**What is expected**. The material below must be retyped in full, with every line kept exactly as it is.

**Information provided**.
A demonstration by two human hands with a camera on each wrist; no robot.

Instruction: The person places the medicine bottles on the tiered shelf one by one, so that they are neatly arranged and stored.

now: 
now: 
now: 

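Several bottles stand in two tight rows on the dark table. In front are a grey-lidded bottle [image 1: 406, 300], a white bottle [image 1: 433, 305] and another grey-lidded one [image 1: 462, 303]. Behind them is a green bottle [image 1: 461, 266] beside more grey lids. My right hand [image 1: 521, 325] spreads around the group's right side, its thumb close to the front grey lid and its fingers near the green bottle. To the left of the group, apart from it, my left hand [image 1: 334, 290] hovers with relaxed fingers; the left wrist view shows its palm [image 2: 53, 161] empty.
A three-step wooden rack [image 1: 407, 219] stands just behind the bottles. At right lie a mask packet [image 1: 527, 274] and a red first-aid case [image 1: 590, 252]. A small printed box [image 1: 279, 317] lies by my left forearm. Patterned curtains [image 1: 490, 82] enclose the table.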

**Solution below**.
A demonstration by two human hands with a camera on each wrist; no robot.

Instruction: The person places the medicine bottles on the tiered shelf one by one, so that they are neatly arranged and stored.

now: 
now: 
now: 

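Several bottles stand in two tight rows on the dark table. In front are a grey-lidded bottle [image 1: 406, 300], a white bottle [image 1: 433, 305] and another grey-lidded one [image 1: 462, 303]. Behind them is a green bottle [image 1: 461, 266] beside more grey lids. My right hand [image 1: 521, 325] spreads around the group's right side, its thumb close to the front grey lid and its fingers near the green bottle. To the left of the group, apart from it, my left hand [image 1: 334, 290] hovers with relaxed fingers; the left wrist view shows its palm [image 2: 53, 161] empty.
A three-step wooden rack [image 1: 407, 219] stands just behind the bottles. At right lie a mask packet [image 1: 527, 274] and a red first-aid case [image 1: 590, 252]. A small printed box [image 1: 279, 317] lies by my left forearm. Patterned curtains [image 1: 490, 82] enclose the table.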

The work on this exercise is done.